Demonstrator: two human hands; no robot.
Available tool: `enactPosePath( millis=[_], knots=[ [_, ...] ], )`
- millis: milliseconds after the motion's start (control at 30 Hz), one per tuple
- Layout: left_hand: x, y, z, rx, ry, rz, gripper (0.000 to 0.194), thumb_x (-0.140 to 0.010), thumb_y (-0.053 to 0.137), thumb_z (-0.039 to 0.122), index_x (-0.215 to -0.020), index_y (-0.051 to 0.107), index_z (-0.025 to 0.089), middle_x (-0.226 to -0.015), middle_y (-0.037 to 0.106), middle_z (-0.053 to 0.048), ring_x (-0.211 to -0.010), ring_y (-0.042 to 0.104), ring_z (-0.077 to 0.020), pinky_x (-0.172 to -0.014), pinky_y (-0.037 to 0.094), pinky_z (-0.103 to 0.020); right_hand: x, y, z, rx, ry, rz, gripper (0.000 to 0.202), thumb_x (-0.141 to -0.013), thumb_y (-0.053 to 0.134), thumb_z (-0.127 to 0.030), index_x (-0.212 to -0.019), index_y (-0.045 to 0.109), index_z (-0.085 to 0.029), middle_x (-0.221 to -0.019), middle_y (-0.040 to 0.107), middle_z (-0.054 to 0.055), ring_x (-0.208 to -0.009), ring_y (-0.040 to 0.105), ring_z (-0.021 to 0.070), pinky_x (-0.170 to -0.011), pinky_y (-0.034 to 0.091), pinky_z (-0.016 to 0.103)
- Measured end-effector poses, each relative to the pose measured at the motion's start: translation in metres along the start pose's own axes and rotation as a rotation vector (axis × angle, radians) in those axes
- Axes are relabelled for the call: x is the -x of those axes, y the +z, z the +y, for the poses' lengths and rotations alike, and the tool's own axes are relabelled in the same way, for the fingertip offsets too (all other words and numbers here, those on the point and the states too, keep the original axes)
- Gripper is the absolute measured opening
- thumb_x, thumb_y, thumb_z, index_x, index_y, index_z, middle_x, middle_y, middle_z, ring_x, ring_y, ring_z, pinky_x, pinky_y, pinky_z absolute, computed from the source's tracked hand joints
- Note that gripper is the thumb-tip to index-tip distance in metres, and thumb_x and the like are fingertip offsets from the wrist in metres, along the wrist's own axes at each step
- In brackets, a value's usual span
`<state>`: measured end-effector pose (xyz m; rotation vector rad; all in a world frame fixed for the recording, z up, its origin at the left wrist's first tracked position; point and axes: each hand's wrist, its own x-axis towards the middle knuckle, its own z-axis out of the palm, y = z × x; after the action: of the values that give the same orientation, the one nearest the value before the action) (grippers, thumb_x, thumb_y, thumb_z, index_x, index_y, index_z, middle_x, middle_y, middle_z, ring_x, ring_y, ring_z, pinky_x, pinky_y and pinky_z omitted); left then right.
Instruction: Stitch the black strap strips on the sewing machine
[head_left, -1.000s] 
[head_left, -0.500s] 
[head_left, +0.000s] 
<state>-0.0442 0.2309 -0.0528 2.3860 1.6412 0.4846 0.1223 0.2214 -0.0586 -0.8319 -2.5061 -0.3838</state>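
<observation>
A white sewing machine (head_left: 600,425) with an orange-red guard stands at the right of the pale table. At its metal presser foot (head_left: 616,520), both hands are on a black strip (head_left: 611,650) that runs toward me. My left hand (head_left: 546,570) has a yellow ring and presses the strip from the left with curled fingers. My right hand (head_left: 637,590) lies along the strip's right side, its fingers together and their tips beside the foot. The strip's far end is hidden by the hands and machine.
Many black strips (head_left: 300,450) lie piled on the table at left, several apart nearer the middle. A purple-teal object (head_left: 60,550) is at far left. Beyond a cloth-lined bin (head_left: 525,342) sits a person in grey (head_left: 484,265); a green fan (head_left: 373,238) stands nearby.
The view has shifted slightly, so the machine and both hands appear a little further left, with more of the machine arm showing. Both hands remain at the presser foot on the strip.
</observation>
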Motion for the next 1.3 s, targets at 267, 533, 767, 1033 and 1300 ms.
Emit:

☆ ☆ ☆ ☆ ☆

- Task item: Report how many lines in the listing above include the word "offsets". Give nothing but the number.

- Final answer: 2